In the listing that follows, retype every line from the first through the one containing "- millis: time". Pictures are to be left out.

Data excerpt>
═══
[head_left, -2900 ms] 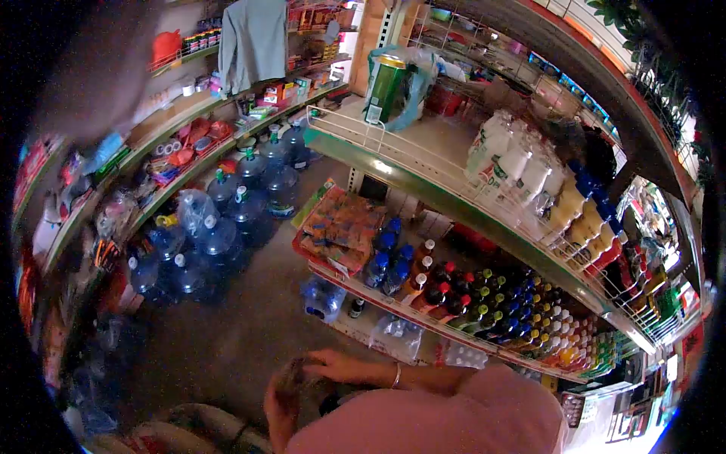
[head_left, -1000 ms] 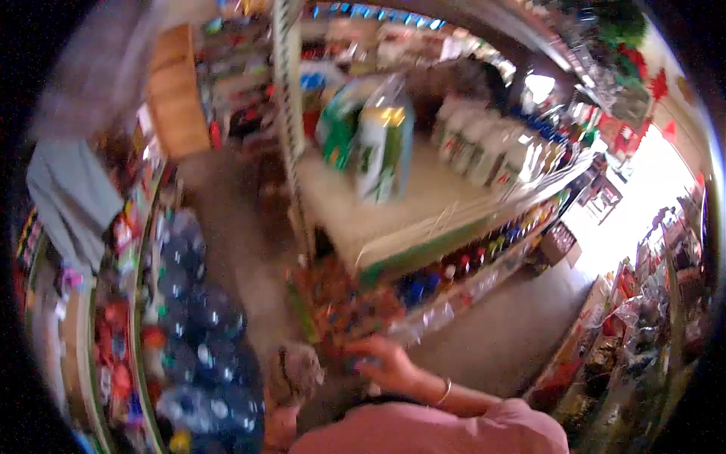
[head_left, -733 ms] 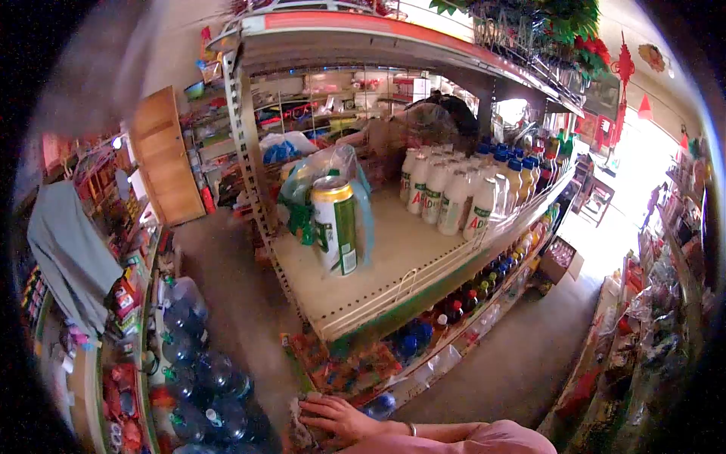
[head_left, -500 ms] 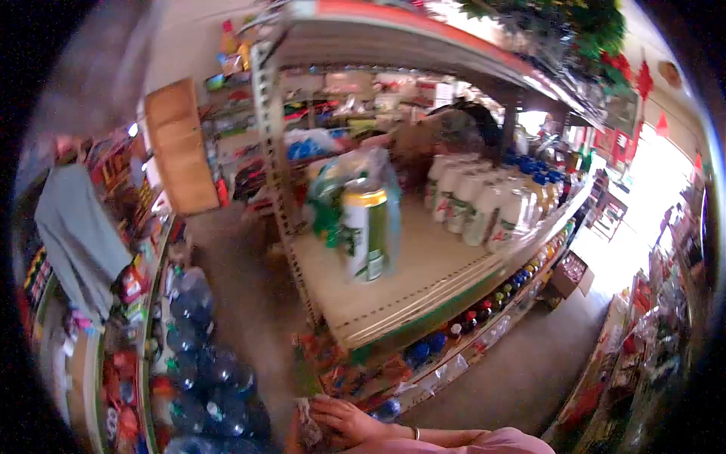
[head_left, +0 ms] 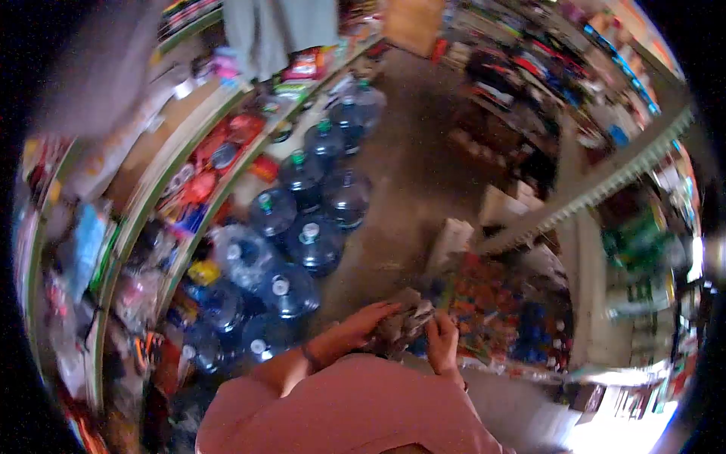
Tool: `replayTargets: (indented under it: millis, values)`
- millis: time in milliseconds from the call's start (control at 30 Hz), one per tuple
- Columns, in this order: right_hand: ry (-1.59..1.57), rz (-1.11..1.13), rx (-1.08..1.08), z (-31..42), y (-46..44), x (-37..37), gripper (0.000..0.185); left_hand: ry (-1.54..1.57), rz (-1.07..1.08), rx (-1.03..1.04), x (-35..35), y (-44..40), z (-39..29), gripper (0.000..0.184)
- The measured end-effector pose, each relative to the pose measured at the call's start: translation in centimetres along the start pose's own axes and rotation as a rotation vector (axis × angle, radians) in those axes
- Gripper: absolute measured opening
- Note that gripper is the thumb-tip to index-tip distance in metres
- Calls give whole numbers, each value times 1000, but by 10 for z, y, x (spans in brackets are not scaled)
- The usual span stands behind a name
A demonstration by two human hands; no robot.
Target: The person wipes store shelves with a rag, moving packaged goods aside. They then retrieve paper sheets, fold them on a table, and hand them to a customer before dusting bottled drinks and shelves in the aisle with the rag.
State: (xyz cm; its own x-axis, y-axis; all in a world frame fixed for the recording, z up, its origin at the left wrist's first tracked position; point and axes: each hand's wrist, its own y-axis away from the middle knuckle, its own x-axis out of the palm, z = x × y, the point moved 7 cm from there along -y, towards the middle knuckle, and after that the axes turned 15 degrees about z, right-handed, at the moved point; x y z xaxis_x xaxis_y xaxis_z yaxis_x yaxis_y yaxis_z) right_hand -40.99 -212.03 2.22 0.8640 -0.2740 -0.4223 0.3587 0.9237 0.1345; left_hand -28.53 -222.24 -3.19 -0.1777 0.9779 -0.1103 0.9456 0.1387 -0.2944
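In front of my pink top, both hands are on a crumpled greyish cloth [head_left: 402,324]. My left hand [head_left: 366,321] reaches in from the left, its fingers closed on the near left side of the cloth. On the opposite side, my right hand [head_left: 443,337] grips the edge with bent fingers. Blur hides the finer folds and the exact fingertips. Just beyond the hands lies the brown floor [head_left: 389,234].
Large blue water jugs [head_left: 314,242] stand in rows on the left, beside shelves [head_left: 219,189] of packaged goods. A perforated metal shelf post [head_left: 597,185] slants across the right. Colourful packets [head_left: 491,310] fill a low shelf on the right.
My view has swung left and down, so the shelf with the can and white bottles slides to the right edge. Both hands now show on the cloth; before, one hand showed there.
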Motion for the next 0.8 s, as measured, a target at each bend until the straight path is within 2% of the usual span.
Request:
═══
Response for this exercise>
[head_left, -2900 ms] 
[head_left, -1000 ms] 
[head_left, -733 ms] 
[head_left, -500 ms] 
[head_left, +0 ms] 
Tool: `replayTargets: (indented under it: millis, values)`
- millis: time in milliseconds from the call's start (control at 30 Hz), one per tuple

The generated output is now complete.